What you have to do:
Return all lines from the listing below that include the word "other".

Data:

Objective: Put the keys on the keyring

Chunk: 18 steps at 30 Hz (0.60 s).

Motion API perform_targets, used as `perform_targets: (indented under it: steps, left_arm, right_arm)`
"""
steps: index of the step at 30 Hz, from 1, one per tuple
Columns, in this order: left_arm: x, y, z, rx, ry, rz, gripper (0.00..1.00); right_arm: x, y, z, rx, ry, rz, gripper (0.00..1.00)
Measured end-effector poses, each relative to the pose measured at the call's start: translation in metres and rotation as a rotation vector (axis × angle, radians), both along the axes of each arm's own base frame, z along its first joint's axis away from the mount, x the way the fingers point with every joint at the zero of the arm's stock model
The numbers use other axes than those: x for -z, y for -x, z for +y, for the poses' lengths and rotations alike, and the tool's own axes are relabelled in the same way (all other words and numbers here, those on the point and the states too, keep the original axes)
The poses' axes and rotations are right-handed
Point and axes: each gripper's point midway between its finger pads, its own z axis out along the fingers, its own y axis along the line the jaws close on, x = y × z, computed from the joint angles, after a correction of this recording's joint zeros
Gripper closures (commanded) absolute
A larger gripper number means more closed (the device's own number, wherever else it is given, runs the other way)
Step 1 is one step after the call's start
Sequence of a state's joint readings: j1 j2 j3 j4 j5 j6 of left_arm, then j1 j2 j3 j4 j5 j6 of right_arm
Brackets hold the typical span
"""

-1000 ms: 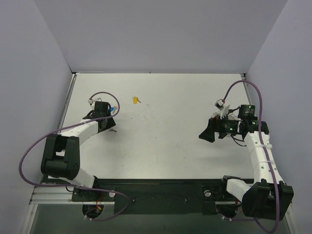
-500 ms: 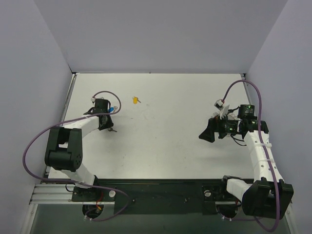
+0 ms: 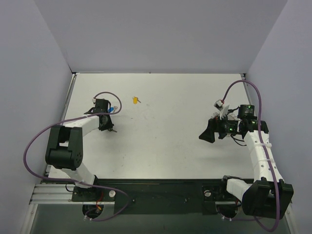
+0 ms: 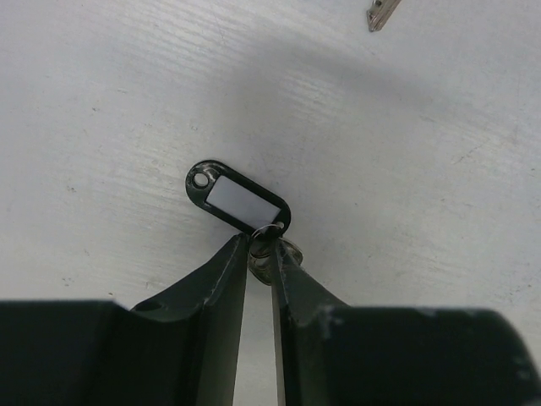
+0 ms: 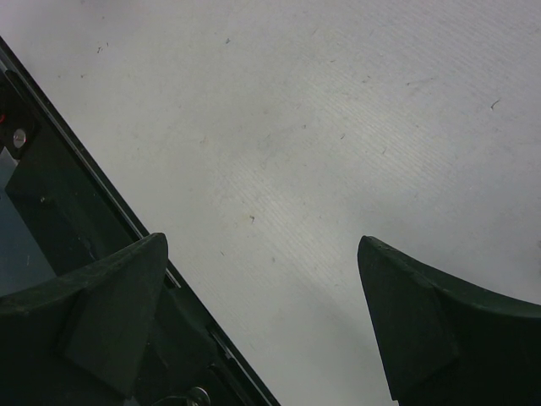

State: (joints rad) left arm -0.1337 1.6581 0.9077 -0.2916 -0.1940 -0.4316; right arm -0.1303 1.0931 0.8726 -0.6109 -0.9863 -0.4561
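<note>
desk (image 3: 170, 151) | right gripper (image 5: 262, 243) near the right edge, jaws wide | left gripper (image 4: 259, 247) by the left edge, jaws narrow | black tag (image 4: 239, 197) just ahead | keyring (image 4: 290, 250) pinched in those jaws | yellow key (image 3: 135, 100), blue key (image 3: 113, 108) loose toward far-left corner

Soft, even light overhead.
The white desk (image 3: 165, 146) read bright and sharp from above. In the left wrist view a broad soft shadow lay beyond the keyring (image 4: 241, 200), and the left end effector (image 4: 260, 249) showed near-black and blurred.
</note>
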Motion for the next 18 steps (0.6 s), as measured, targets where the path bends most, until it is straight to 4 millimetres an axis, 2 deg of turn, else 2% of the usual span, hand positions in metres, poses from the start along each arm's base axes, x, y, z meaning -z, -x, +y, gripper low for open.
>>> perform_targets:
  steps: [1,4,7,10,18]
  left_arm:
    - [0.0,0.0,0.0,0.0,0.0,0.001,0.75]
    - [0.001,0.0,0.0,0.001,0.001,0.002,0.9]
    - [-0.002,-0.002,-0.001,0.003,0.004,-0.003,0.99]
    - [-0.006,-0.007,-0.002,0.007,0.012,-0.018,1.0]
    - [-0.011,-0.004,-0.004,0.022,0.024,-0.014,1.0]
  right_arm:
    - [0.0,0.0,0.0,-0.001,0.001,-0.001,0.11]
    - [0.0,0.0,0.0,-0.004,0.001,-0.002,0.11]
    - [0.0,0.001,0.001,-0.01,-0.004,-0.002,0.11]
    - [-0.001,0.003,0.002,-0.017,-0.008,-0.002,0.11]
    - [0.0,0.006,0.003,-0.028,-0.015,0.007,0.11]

Answer for the task:
The numbers use other axes than those: x for -z, y for -x, z for +y, for the poses' lengths and rotations alike, and the tool's own axes are relabelled in the same way (all other words and numbers here, those on the point and the states too, keep the original axes)
A larger gripper number means more closed (the device's own number, wherever else it is given, runs the other way)

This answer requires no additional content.